Créée en 2017 par Clément Delangue et Julien Chaumond, la start-up franco-américaine Hugging Face à l'origine d'un projet communautaire de bibliothèques open source en traitement du langage naturel (NLP) a de quoi se réjouir. IBM et la Nasa ont en effet annoncé la disponibilité sur la plateforme de leur modèle conjoint de fondation IA géospatial servant à analyser, prévoir et anticiper le changement climatique et adapter la vie humaine à ses conséquences. Basé sur watsonx.ai, ce modèle a été entraîné sur les données harmonisées du satellite Landsat Sentinel-2 de la Nasa (HLS) avec un paramétrage spécifique exploitant des données relatives à certains cas d'usage incluant les feux et les inondations.
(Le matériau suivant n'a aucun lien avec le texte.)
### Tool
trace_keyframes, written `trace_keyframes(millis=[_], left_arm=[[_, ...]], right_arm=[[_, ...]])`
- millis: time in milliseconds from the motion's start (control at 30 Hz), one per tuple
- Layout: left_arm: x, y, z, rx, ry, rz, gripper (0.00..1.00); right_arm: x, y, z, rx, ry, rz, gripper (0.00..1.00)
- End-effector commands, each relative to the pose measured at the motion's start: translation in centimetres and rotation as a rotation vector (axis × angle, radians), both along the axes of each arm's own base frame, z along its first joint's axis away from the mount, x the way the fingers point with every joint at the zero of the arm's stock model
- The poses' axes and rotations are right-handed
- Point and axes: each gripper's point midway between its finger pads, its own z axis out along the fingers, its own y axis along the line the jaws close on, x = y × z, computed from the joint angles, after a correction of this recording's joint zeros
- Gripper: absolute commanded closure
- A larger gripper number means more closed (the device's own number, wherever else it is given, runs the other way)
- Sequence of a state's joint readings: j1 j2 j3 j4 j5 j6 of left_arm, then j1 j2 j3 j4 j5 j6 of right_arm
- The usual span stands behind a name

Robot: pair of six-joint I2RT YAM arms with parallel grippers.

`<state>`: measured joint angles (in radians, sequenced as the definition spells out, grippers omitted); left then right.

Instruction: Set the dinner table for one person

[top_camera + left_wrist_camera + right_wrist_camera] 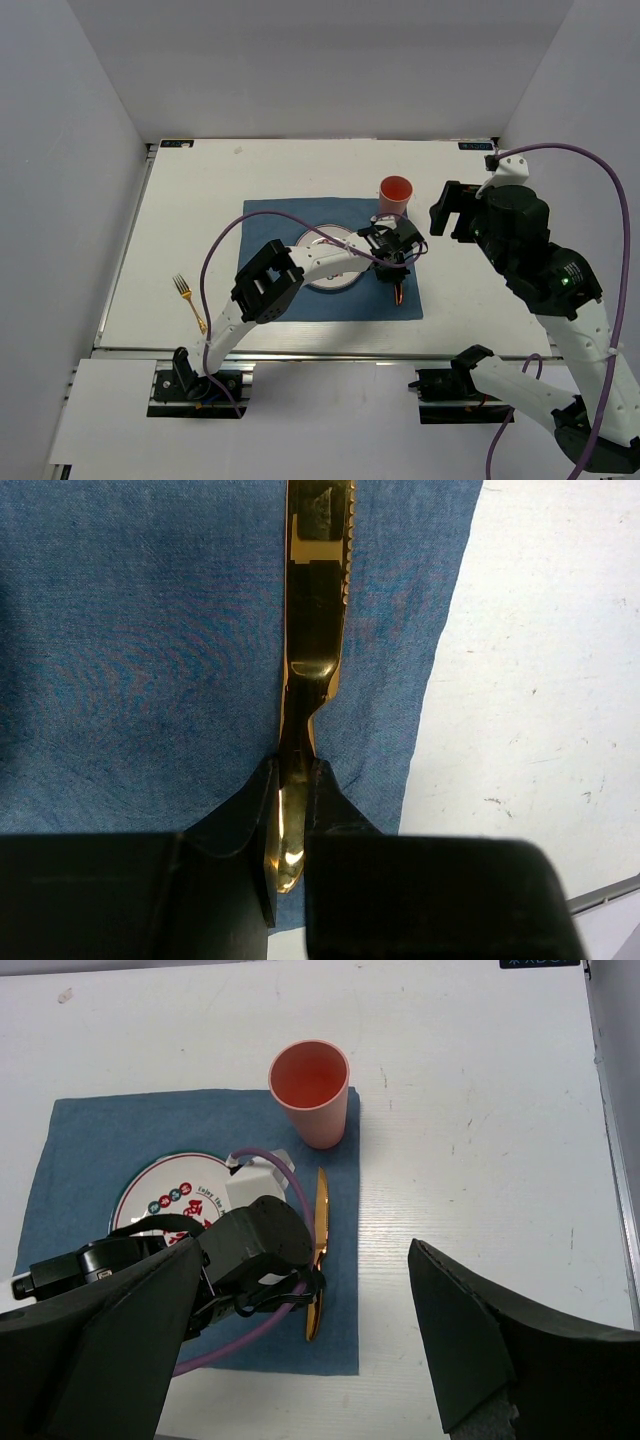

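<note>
**Three views: one fixed overhead, two riding your wrists.**

Your top external camera sits high behind the arm bases and looks down and forward over the whole dinner table [200,200], far enough back to take in both arms and the side walls. Your left wrist camera looks almost straight down from very near, past the left gripper [295,770]. It takes in only the gold knife [312,630] clamped there, a patch of blue placemat [130,660] and a strip of bare tabletop. Your right wrist camera hangs higher and looks down through the wide gap of the right gripper [305,1245] at the placemat, the pink cup [312,1090] and the patterned plate [165,1195]. All three views share the knife and the placemat's right edge.
</note>
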<state>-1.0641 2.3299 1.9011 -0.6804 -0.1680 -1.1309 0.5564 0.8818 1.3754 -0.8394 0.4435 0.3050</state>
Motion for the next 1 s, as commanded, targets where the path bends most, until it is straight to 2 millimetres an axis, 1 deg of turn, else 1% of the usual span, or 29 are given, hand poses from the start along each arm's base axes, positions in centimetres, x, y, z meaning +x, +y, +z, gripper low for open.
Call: trace_keyframes(millis=[0,100,133,167,200,233,267,300,467,533,567,600,633,667,700,733,767,800,833,900,933,967], left_arm=[[0.1,-1.2,1.6,-0.046,-0.01,-0.001,1.0],[0.0,-1.1,1.3,-0.04,0.0,0.003,1.0],[-0.1,-1.0,1.3,-0.042,0.005,0.008,0.97],[-0.2,-0.8,1.3,-0.039,0.006,0.01,0.92],[-0.2,-1.0,1.6,-0.052,0.003,0.01,0.79],[-0.2,-1.0,1.7,-0.056,0.002,0.013,0.73],[-0.2,-1.0,2.0,-0.064,-0.002,0.013,0.61],[-0.2,-1.0,2.2,-0.065,-0.003,0.013,0.53],[0.0,-0.8,3.7,-0.08,-0.025,0.011,0.46],[-0.1,-0.6,4.7,-0.089,-0.033,0.007,0.45],[-0.1,-0.5,5.8,-0.102,-0.048,0.004,0.45],[-0.2,-0.3,5.6,-0.094,-0.044,0.004,0.45],[0.0,-0.1,7.0,-0.106,-0.065,0.009,0.43],[0.0,0.3,7.6,-0.1,-0.077,0.009,0.42],[-0.5,0.7,7.9,-0.09,-0.085,0.004,0.42],[-0.3,1.5,9.8,-0.096,-0.12,0.022,0.39],[-0.4,2.5,10.2,-0.073,-0.125,0.032,0.27],[0.3,3.8,10.8,-0.061,-0.136,0.065,0.17],[0.6,6.0,11.9,-0.045,-0.161,0.106,0.02],[1.9,11.0,12.1,0.016,-0.149,0.228,0.02],[1.7,15.5,12.9,0.078,-0.164,0.3,0.02],[3.1,19.4,13.4,0.1,-0.16,0.404,0.02]], right_arm=[[-0.1,-0.5,0.5,-0.006,-0.028,-0.013,0.11],[-0.1,-0.5,0.5,-0.004,-0.029,-0.011,0.11],[0.0,-0.5,0.5,-0.004,-0.028,-0.015,0.11],[-0.1,-0.5,0.5,-0.004,-0.029,-0.013,0.11],[0.0,-0.5,0.5,-0.004,-0.029,-0.014,0.11],[0.0,-0.4,0.5,-0.004,-0.027,-0.01,0.11],[-0.1,-0.5,0.5,-0.004,-0.029,-0.011,0.11],[-0.1,-0.4,0.5,-0.003,-0.028,-0.009,0.11],[-0.1,-0.4,0.8,0.004,-0.035,-0.008,0.11],[-0.1,-0.4,1.0,0.01,-0.038,-0.006,0.11],[-0.2,-0.3,1.1,0.012,-0.041,0.0,0.11],[-0.1,-0.2,1.2,0.016,-0.044,0.0,0.11],[-0.1,-0.2,1.3,0.018,-0.046,0.003,0.11],[-0.1,-0.2,1.4,0.023,-0.05,-0.003,0.11],[-0.1,-0.1,1.5,0.028,-0.053,0.002,0.11],[0.0,0.0,1.5,0.034,-0.056,0.003,0.11],[0.0,0.0,1.5,0.038,-0.058,0.003,0.11],[0.1,0.3,1.6,0.045,-0.065,0.011,0.11],[0.2,0.5,1.6,0.053,-0.066,0.018,0.11],[0.5,1.0,0.6,0.053,-0.048,0.034,0.11],[0.6,1.6,0.6,0.065,-0.051,0.057,0.11],[0.7,1.9,-0.3,0.064,-0.034,0.069,0.11]])
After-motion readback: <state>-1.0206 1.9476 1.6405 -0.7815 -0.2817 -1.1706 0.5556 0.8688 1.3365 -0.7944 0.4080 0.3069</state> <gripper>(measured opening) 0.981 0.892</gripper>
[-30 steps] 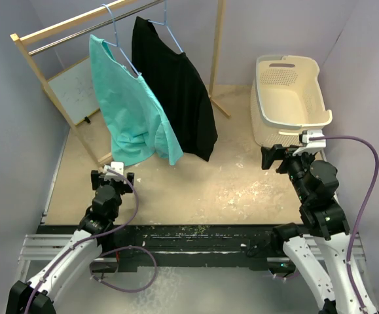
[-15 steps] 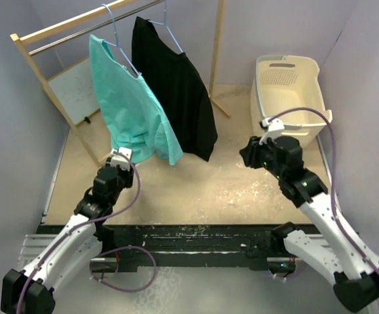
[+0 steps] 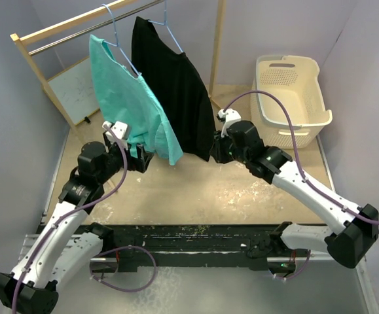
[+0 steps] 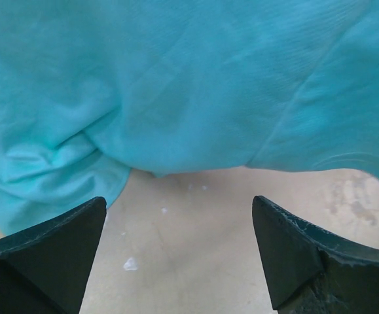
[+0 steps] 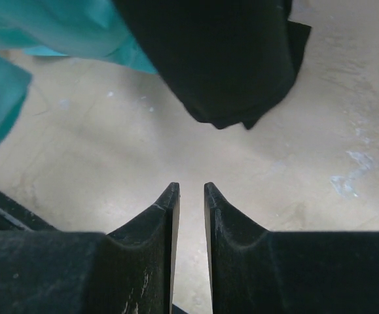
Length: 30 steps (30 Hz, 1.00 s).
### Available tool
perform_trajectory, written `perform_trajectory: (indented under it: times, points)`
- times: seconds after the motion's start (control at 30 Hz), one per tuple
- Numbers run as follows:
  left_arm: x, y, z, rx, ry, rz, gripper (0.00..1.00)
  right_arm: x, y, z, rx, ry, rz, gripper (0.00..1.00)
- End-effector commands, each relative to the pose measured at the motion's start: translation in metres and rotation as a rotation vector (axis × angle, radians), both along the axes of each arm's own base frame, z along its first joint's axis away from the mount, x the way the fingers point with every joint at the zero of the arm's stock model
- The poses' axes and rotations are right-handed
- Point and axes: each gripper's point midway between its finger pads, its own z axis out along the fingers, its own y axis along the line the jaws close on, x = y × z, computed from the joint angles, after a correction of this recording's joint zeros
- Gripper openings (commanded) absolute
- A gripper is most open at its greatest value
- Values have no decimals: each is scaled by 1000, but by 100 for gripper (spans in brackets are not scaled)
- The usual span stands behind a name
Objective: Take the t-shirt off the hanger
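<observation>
The teal t-shirt (image 3: 127,104) is hanging on its pale blue hanger (image 3: 115,33) from the rail of the wooden rack (image 3: 65,31), just as it was a second ago, with the black t-shirt (image 3: 173,85) hanging on a second hanger just beside it, on its right in the overhead view. What is changing is the arms. The left arm, which was sitting folded low near the front edge of the table (image 3: 196,190), is now reaching up and forward, and the left pincer (image 4: 178,212) is standing released, its jaws wide apart, just below the bunched bottom hem of the teal shirt and not yet closing on any cloth. The right arm, which was resting beside the cream laundry basket (image 3: 320,118), is now stretching across the table toward the middle, and the right pincer (image 5: 191,191) is pointing at the lower corner of the black shirt. Its jaws are narrowing to a thin slit, not quite clenched, and are grasping nothing; bare table is showing between them, and the black hem is hanging just beyond their tips.
</observation>
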Motion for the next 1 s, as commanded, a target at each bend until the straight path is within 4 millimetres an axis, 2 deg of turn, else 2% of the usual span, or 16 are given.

Cette annonce fait suite à une précédente collaboration entre IBM et la Nasa de février dernier pour accélérer l'analyse des images satellite et améliorer la découverte scientifique.
« En combinant les efforts du modèle de fondation d'IBM visant à créer des systèmes d'IA flexibles et réutilisables avec le référentiel de données satellitaires de la Nasa, et en les rendant disponibles sur la plateforme IA open source Hugging Face, nous pouvons tirer parti de la puissance de cette collaboration pour mettre en œuvre des solutions plus rapides et plus efficaces qui amélioreront notre planète », a indiqué IBM. « Grâce à des ajustements supplémentaires, le modèle de base peut être redéployé pour des tâches telles que le suivi de la déforestation, la prévision des rendements agricoles ou la détection et la surveillance des gaz à effet de serre ». Les chercheurs des deux structures travaillent également avec l'université Clark pour adapter le modèle à des applications telles que la segmentation de séries temporelles et la recherche de similitudes.
Une prédiction améliorée avec moins de données ingérées
Ce modèle conjoint a permis d'améliorer la prédiction de 15 % par rapport à ce qui se faisait jusqu'avant en ingérant moitié moins de données, a expliqué à Venture Beat Sriram Raghavan, vice président d'IBM Research. « Il s'agit maintenant de diviser par deux le travail qu'un expert en la matière doit effectuer », a expliqué Sriram Raghavan. Dans un cas d'usage relatif aux incendies, un modèle a pu être créé utilisant 75 % de données en moins que le modèle de pointe actuel avec à la clé des améliorations de performance à deux chiffres selon lui.